Frequently Asked Questions
Q:How many past performance references should I include?
Follow Section L instructions exactly. If the RFP specifies "3-5 references," provide 5 (assuming you have them). If no number is specified, 3-5 highly relevant contracts is typical. Quality matters more than quantity — better to include 3 highly relevant contracts than 10 marginally related ones. Evaluators focus on relevance and performance quality, not volume.
Q:Can I use subcontracting experience as past performance?
Yes, especially if you lack prime contract experience. However, clearly identify your role (prime vs. subcontractor) and the portion of work you performed. "We served as a subcontractor to [Prime], performing 40% of the contract value, specifically all cybersecurity monitoring and incident response tasks." Subcontractor experience is less impressive than prime experience but still demonstrates capability.
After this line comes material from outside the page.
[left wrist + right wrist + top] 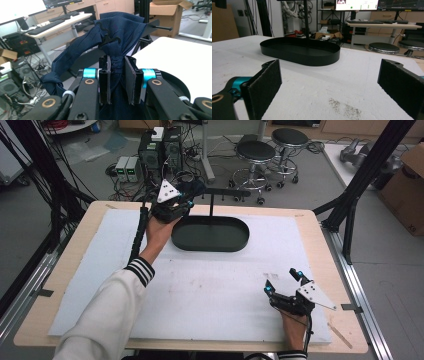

Q:What if my only relevant contract has a low CPARS rating?
You have several options: (1) Include it and proactively explain the circumstances and corrective actions. (2) Use analogous commercial or state/local experience instead if the RFP allows. (3) Focus on individual key personnel experience rather than corporate past performance. (4) Emphasize your quality processes and improvements made since the poor rating. Never omit required contracts or lie about ratings — agencies verify everything.
Q:How do I demonstrate past performance if I'm a new company?
Highlight individual experience of your key personnel, use teaming partner or subcontractor past performance (with permission), provide commercial references, and emphasize corporate capability (certifications, processes, capacity). Start building federal past performance by winning smaller contracts and performing exceptionally. The FAR requires agencies to evaluate you as "neutral" (not negative) if you lack past performance, but neutral is still a competitive disadvantage.
Q:Should I include ongoing contracts or only completed ones?
Include both if possible. Completed contracts show you can finish successfully. Ongoing contracts demonstrate current capability and that agencies trust you enough to keep working with you. For ongoing contracts, clearly state the period of performance and percentage complete: "Contract is ongoing (2023-2027), currently in Year 3 of 5, with all deliverables to date completed on schedule."
Q:Can I reference the same contract in multiple proposals?
Absolutely. Your best contracts should be referenced repeatedly as long as they remain relevant and recent. Most contractors have a portfolio of 3-8 "flagship" contracts that they reference across many proposals. Just ensure you tailor the narrative for each proposal to emphasize the specific aspects most relevant to that solicitation.
Q:What if the government contacts a reference and gets negative feedback?
This is why you should always contact references before listing them and only include contracts where you performed well. If you're surprised by negative feedback, it suggests you didn't adequately prepare your reference or misjudged the relationship. If you lose a proposal due to poor reference feedback, debrief with that customer to understand the issue and determine whether to use them in future proposals.
Q:How far back can I go for past performance references?
Most RFPs specify a lookback period, typically 3-5 years. If none is specified, focus on contracts completed or performed within the past 3 years. Older contracts are less relevant as they don't reflect current capability. However, if you have highly relevant older experience and limited recent experience, you can include it with context: "While this contract was completed in 2020, it remains the most directly comparable to the current requirement in scope and complexity."